シャワーを浴びた俺が客室に帰ると、ベッドの上では夕希が座って待っていた。
「摩訶子探偵をひとりにしてあげた方がいいと思いましてね。いくらあの人でも、今回はさすがにナイーブでしょうから」
「それはそうだが、俺のところに来なくたっていいだろう。客室はあまってるぞ」
「茶花先輩と寝たいんですよぉ」
「じゃあ……俺はソファーを使うよ。云っておくけど、すぐに寝るからな」
暖房が効いているので毛布も要らない。俺はソファーに寝そべった。
「もぉ。つれませんねぇ」夕希がこちらに歩いてきて、不満そうに頬を膨らませた顔が俺を見下ろす。「それからこれ、お返ししておきます」
彼女がポケットから取り出して見せたのは、俺の靴紐だった。
学校の下駄箱に入れておいたところ、片方だけ抜き取られたそれである。
「お前だったのか……」
他愛ない真相に呆れながら受け取って、そこで俺はピタリと、静止、する。
不意に思い出したのだ。益美と未春と名草と菜摘の殺害に用いられた紐状の凶器が、まだ、発見されていないことを。

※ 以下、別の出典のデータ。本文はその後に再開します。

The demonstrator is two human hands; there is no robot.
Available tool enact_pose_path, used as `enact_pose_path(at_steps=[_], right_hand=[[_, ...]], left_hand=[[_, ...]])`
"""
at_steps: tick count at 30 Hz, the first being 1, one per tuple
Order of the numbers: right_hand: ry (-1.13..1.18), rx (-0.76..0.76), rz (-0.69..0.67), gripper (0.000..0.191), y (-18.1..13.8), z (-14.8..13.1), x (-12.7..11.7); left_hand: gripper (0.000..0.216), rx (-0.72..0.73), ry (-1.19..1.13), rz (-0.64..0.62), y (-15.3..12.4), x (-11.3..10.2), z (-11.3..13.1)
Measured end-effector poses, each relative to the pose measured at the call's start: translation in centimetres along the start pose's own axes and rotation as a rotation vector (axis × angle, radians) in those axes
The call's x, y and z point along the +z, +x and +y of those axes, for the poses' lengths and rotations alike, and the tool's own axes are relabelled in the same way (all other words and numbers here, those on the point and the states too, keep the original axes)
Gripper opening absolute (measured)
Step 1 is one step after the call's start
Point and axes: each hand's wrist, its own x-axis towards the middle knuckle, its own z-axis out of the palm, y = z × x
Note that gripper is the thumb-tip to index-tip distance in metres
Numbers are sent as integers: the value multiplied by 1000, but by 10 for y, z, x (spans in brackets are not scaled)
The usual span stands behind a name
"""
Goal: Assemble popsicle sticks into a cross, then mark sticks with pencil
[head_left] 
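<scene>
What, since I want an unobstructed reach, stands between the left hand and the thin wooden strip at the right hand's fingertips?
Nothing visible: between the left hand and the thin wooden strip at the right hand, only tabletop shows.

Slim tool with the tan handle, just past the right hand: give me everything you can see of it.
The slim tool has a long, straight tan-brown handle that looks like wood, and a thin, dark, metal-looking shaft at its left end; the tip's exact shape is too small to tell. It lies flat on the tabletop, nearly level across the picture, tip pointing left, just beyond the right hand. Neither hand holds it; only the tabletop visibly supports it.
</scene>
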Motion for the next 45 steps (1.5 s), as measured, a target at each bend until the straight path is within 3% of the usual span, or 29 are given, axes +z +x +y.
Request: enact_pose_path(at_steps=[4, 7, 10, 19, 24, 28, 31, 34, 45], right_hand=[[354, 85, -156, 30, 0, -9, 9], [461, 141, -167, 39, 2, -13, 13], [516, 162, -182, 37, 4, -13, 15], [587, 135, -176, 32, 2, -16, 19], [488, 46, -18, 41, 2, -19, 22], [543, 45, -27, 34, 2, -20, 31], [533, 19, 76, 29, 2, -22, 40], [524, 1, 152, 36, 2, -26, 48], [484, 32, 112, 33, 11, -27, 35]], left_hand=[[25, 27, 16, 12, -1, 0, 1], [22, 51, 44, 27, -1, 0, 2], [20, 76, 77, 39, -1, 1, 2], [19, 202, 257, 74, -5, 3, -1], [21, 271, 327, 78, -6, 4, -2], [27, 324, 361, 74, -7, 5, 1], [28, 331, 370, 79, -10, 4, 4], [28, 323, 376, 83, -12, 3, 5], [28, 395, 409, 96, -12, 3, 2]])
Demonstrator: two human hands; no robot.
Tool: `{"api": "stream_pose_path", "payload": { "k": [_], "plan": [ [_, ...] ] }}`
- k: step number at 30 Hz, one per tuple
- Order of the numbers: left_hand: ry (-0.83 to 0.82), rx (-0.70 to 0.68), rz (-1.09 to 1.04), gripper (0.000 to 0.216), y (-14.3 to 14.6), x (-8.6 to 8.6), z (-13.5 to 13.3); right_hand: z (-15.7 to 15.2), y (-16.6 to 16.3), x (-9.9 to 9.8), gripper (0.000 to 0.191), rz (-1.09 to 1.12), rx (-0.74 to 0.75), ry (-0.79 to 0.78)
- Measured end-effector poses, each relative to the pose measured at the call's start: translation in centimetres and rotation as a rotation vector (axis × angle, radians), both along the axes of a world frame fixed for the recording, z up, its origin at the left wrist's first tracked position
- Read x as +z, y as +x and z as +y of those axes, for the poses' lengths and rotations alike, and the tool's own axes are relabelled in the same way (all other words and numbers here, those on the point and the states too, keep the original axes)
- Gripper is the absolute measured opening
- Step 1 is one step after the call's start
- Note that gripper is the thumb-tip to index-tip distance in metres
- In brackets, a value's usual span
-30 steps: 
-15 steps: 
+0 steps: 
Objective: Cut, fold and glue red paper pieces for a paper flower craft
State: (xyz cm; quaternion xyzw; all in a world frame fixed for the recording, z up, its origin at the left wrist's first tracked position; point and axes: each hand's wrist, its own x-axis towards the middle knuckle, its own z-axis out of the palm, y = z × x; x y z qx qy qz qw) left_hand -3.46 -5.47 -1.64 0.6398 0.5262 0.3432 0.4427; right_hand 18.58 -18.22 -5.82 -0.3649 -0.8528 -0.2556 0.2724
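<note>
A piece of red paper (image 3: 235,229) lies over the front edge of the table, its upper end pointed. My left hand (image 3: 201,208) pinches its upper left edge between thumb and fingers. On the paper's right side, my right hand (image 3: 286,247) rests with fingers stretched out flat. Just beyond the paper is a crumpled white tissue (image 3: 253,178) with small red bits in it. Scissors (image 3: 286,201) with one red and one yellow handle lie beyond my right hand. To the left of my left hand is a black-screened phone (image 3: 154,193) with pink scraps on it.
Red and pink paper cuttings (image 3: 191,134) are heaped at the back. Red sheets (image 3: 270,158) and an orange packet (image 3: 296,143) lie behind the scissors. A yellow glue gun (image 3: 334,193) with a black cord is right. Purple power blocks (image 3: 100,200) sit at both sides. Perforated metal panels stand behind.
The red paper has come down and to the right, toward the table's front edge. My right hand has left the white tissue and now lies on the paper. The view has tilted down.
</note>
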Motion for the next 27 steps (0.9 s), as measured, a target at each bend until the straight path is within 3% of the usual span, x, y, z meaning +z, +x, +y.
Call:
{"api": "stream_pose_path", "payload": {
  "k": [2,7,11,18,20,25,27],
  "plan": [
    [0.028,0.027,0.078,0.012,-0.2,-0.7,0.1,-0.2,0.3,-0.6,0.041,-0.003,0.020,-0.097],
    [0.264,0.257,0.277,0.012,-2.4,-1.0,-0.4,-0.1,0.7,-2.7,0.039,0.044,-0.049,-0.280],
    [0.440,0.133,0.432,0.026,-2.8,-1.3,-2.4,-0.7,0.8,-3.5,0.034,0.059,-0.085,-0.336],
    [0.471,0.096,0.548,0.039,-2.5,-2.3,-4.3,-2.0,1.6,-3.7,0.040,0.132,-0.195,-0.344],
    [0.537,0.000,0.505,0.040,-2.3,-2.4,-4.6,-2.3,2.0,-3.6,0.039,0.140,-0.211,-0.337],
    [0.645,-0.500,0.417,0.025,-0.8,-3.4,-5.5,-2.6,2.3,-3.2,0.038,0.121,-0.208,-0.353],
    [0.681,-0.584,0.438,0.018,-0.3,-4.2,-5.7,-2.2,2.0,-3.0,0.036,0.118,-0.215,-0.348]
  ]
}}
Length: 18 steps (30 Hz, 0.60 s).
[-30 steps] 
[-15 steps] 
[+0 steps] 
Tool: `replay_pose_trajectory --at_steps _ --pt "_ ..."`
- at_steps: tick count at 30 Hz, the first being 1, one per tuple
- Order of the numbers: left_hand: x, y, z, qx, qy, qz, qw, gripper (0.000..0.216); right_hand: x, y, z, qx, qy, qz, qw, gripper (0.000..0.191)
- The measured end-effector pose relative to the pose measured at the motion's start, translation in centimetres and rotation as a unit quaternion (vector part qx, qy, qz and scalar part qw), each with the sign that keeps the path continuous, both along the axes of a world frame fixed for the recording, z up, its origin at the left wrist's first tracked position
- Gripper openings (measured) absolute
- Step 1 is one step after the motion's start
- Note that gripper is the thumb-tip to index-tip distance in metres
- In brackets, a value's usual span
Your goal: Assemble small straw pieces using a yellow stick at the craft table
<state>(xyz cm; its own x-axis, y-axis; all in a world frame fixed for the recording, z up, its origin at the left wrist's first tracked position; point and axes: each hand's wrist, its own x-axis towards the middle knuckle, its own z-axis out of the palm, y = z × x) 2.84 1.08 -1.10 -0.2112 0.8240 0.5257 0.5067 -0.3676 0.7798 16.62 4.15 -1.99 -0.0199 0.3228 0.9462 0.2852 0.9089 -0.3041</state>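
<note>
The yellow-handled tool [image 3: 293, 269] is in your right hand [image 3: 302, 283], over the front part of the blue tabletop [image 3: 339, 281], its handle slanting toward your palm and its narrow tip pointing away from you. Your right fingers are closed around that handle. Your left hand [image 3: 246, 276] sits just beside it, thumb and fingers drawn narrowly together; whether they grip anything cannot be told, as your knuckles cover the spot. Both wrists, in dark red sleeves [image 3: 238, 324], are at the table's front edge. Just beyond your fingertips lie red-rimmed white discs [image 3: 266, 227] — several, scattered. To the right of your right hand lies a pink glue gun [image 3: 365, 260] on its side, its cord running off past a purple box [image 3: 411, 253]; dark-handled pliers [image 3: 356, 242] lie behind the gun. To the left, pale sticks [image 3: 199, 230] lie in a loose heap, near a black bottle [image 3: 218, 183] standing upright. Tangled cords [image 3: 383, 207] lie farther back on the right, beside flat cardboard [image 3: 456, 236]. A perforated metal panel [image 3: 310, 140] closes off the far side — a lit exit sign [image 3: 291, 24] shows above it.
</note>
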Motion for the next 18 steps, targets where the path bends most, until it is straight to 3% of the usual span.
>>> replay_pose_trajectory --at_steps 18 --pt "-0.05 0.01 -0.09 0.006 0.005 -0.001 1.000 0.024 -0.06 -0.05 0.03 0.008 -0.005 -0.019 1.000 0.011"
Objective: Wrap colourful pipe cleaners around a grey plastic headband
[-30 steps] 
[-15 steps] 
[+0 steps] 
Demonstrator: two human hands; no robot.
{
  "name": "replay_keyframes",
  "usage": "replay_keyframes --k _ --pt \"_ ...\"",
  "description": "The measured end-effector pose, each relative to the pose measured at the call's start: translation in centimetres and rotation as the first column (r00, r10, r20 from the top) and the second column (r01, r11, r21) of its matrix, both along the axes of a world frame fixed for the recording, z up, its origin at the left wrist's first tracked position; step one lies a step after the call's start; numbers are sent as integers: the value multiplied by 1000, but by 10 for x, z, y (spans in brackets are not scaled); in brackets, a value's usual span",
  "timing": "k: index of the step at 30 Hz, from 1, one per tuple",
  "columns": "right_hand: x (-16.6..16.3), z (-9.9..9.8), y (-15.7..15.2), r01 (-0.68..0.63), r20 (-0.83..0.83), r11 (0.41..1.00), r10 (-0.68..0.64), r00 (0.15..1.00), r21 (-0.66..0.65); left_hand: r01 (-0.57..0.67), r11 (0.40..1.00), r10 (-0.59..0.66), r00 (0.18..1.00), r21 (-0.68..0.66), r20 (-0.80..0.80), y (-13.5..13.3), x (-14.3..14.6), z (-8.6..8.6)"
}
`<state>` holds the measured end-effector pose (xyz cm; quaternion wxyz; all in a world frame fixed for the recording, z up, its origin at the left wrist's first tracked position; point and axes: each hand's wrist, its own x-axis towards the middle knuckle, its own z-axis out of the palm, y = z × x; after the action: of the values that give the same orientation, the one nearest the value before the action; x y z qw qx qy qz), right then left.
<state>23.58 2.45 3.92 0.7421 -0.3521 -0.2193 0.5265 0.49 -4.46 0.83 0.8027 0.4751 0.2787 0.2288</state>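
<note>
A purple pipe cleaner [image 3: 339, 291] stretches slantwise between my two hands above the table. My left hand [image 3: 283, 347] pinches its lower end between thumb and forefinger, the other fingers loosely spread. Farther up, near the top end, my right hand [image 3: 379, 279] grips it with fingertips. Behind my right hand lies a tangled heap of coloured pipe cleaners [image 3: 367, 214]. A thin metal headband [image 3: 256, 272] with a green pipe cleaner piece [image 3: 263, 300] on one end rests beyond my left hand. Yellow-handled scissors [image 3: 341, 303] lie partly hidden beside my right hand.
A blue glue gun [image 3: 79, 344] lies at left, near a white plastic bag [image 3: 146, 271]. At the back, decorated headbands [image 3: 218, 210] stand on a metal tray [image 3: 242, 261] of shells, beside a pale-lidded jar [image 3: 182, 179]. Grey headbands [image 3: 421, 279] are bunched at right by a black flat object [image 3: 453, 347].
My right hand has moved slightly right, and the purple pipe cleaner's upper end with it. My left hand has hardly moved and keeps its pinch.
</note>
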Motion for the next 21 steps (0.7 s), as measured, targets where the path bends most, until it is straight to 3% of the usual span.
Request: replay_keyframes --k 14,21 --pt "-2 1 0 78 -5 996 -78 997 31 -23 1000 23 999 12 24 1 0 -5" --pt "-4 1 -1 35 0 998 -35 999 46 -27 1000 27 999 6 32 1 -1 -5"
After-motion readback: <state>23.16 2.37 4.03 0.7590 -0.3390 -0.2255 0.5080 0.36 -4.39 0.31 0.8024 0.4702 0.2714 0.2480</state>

なぜ――? 分からない。関係ないはずだ。この靴紐が、その凶器だなんて、そんなおかしな話……違う、関係ない……犯人はかしこだった……夕希がこれを盗んだのも、今になってそれを返してきたのも、まったく関係のない、単なる悪戯に過ぎない…………。
「えへへへへ。悩めぇ、悩めぇ。えへへへへへ」
夕希は妖しく笑う。嘲笑う。
「まだまだですよぉ茶花先輩。えへへへへへ。絶対に逃がしませんからぁ。えへへへへへ。次こそはメドゥーサの首、ちゃんと持ってきてくださいねぇ。えへへへへへへへ」
【鏡の章:バラバラにされた海獣】終。